* [ACTIVITY]
Write out exactly, and only, the lines below from the line with "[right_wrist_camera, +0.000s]" through the line with "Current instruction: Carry"; pictures do not belong in the copy.

* [LISTED ENTRIES]
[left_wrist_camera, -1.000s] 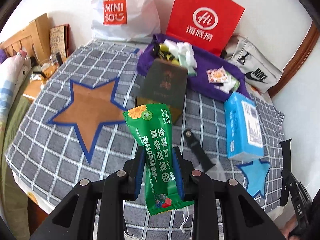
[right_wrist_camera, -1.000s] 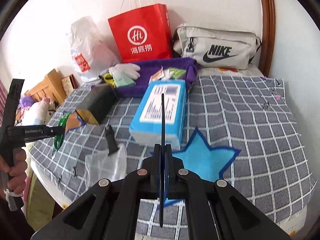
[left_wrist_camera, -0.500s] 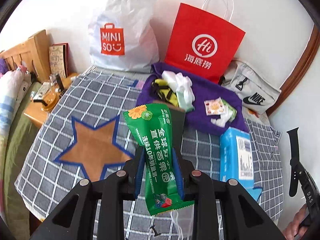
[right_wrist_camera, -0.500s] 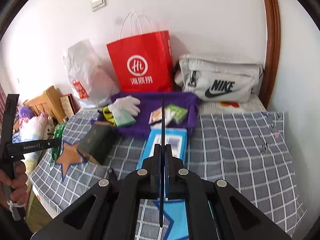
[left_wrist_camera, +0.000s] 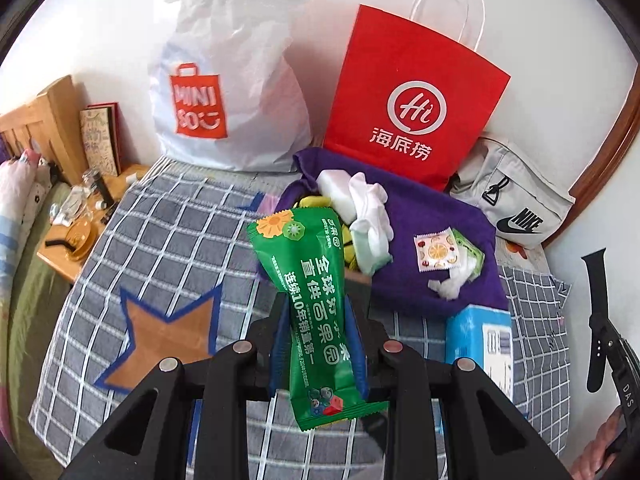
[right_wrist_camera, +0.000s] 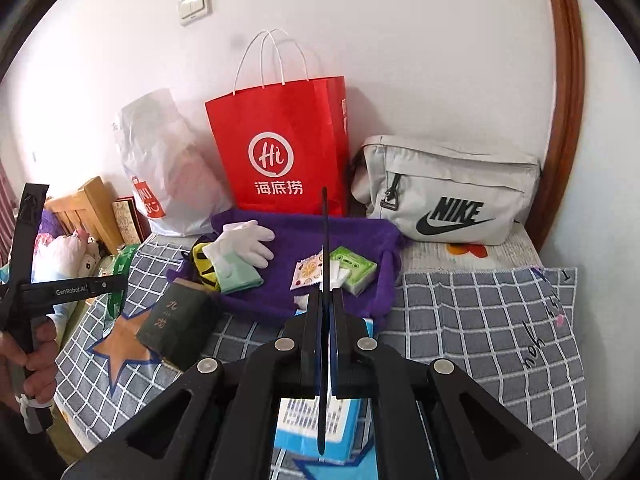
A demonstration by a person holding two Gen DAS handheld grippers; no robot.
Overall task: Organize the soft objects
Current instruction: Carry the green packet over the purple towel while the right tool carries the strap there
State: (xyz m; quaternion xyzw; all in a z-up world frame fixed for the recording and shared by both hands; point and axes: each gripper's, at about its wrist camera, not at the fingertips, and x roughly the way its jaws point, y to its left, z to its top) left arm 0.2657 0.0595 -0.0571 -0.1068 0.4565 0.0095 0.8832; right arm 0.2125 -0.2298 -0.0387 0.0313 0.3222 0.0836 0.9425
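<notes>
My left gripper [left_wrist_camera: 316, 308] is shut on a green snack packet [left_wrist_camera: 312, 280], which stands upright between the pads above the checked bedspread [left_wrist_camera: 168, 240]. Beyond it lies a purple cloth [left_wrist_camera: 432, 216] bearing a white glove [left_wrist_camera: 368, 204], a pale green cloth and small sachets [left_wrist_camera: 436, 248]. My right gripper [right_wrist_camera: 326, 296] is shut on a thin black strap [right_wrist_camera: 325, 232], seen edge-on and pointing up; the same strap [left_wrist_camera: 596, 320] shows at the right of the left wrist view. The purple cloth [right_wrist_camera: 304, 232] lies ahead of it with the glove [right_wrist_camera: 244, 240] and a green tissue pack [right_wrist_camera: 356, 268].
A red paper bag [right_wrist_camera: 280, 152], a white plastic bag [right_wrist_camera: 168, 176] and a grey Nike bag [right_wrist_camera: 448, 188] line the wall. A dark green box [right_wrist_camera: 176, 320] and a blue tissue box [right_wrist_camera: 316, 420] lie on the bedspread. A cluttered bedside table [left_wrist_camera: 80, 240] stands at the left.
Both grippers have risen and drawn back from the bedspread, so the wall and bags fill more of each view. The packet and the strap stay gripped as before.
</notes>
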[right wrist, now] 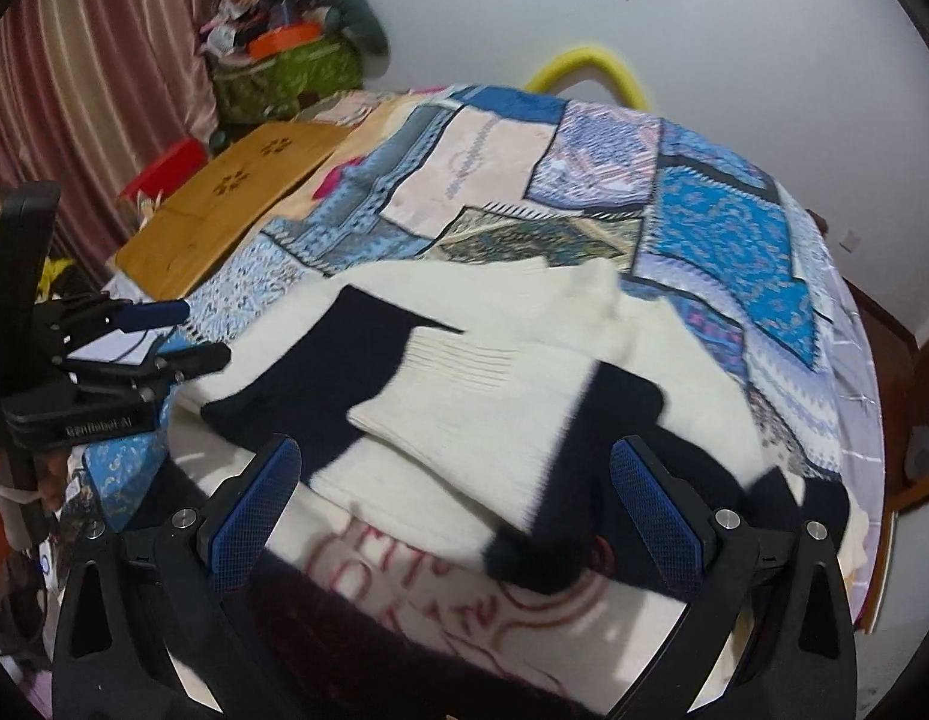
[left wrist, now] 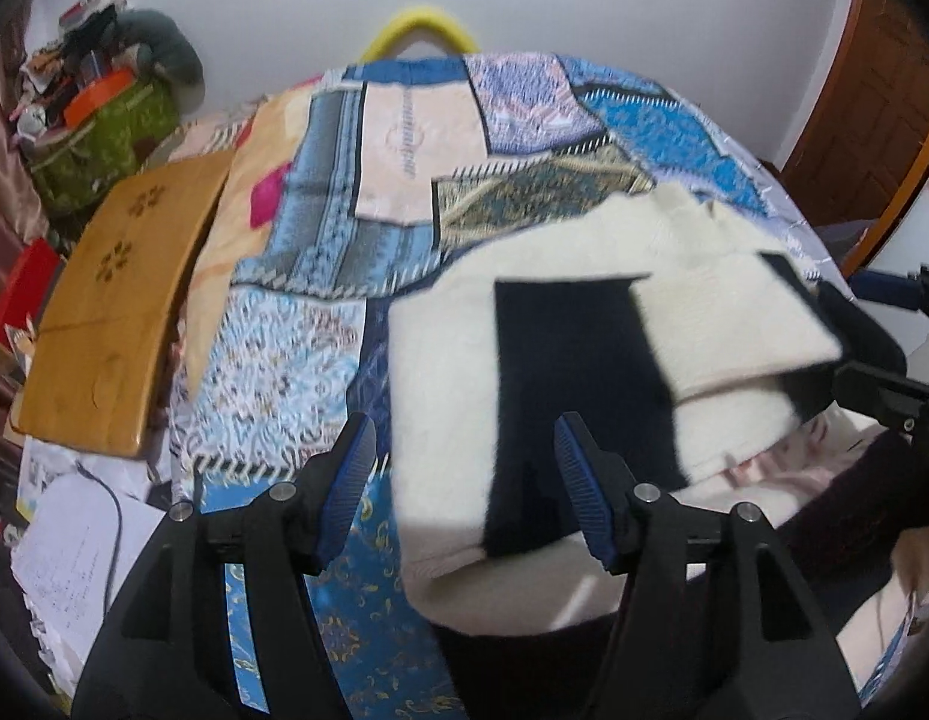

* [WRITTEN REPLY]
[right_wrist_camera, +0.000s] 
A demonstration by a person holding two Gen DAS handheld grippers; no robot.
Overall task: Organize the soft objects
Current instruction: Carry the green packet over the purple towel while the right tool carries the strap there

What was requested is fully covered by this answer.